Extracellular matrix disorganization (Breakdown of tissue-supporting structure) may lead to localized fat loss or redistribution (e.g., mild lipoatrophy).
Chronic low-grade inflammation and oxidative stress could accelerate skin aging or contribute to pigmentary changes.
These processes remain theoretical or partially supported by emerging histological and cellular studies.
Patient-Reported and Qualitative Perspectives
Patients often report
Feeling self-conscious about visible bruising, scarring, or striae
Misattribution of symptoms by healthcare providers
Difficulty or embarrassment explaining their visible symptoms to others
These appearance-related concerns can lead to
Embarrassment
Avoidance of certain clothing or social situations
Social withdrawal
Textural changes and papules, even when subtle, may significantly affect self-image.
Longitudinal Changes
No large studies track visible changes over time in hEDS.
Existing data suggest
Muscle mass deficits persist into older adulthood
Cross-sectional data confirm thinner skin and normal fat levels
Some features, such as scarring or skin laxity, may accumulate gradually.
Long-term changes in appearance remain an under-researched area.
Psychosocial Impact
Visible appearance changes significantly affect
Self-esteem
Body image
Social comfort and relationships
Common psychological reactions include
Social anxiety
Stigma
Avoidance behaviors
Psychological support, especially CBT, can help patients cope with visibility-related distress.
Management Strategies
Multidisciplinary care is recommended
Psychological support (CBT, peer support)
Self-management and education
Occupational and physical therapy to address function
Social support and clinical validation are key to reducing stigma and improving quality of life.
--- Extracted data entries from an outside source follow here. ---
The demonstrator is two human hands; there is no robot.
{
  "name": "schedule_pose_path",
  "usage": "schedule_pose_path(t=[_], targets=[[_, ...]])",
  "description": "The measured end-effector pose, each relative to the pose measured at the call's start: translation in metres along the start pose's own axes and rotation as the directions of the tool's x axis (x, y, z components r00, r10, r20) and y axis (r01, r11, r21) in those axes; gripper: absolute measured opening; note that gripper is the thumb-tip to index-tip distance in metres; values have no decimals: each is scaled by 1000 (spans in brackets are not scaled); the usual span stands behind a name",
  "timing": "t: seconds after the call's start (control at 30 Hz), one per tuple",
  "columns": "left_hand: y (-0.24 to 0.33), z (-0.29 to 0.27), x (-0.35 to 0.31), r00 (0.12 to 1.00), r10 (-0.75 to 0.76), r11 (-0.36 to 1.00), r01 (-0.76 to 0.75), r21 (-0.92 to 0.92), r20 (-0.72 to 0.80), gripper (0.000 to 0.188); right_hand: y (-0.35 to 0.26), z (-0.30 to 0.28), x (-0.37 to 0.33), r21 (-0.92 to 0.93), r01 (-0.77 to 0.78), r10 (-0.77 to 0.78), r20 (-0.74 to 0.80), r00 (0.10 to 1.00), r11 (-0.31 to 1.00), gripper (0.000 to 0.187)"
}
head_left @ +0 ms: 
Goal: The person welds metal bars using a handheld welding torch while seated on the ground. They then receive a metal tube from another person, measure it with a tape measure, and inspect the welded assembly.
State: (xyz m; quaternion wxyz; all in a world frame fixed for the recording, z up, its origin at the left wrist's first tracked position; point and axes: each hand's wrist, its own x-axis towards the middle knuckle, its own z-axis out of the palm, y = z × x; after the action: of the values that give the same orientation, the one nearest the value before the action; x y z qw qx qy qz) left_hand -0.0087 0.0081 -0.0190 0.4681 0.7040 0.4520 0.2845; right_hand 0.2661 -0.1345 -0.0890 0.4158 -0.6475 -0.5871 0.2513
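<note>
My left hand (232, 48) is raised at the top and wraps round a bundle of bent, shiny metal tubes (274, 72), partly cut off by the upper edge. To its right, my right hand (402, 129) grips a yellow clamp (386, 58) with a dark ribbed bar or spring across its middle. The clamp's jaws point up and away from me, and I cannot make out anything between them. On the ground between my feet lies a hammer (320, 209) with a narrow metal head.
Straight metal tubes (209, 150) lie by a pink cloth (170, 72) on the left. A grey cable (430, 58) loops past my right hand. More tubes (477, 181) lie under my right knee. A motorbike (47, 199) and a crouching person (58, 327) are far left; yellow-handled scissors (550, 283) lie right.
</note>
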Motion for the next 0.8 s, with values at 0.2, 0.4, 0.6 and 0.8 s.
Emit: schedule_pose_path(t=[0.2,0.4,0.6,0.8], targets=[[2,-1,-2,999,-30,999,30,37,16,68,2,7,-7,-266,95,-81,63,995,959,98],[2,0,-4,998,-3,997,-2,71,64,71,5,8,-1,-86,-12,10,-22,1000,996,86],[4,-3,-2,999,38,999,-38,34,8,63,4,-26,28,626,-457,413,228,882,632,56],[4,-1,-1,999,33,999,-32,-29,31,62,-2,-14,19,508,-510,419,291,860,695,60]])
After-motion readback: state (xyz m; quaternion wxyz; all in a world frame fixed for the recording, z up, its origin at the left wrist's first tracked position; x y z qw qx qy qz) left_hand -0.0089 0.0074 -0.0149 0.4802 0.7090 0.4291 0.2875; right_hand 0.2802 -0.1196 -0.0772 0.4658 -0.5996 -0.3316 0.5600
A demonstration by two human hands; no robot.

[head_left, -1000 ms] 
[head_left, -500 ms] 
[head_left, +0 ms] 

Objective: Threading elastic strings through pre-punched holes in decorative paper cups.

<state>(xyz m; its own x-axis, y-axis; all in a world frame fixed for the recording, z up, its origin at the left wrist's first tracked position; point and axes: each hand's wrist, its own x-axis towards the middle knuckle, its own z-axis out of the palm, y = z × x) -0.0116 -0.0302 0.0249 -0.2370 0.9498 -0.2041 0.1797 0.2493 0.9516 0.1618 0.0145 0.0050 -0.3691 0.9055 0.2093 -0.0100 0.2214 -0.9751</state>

Medications may be indicated for coexisting psychiatric symptoms when appropriate.
Summary
Though not always immediately apparent, hypermobile Ehlers-Danlos syndrome can influence physical appearance in a number of distinct ways. Individuals with hEDS often exhibit soft or velvety skin, mild hyperextensibility, changes in skin appearance, and atrophic or widened scars that may accumulate with repeated injuries. Unexplained striae and piezogenic papules are also relatively common, particularly during adolescence or after weight changes, while aging may diminish skin elasticity and unmask underlying vascular structures. Unlike in other EDS subtypes, the skin is typically less fragile and heals more reliably, though easy bruising remains a frequent and visible concern. Body composition in hEDS is often characterized by reduced muscle mass and thinner dermal layers, occasionally contributing to a slender or “marfanoid” appearance. While not all features are visible or diagnostically definitive, their presence can have a profound psychological effect, impacting body image, social behavior, and self-esteem. Management should include not only medical and dermatologic care but also psychological support and patient education to help individuals navigate the appearance-related challenges associated with hEDS.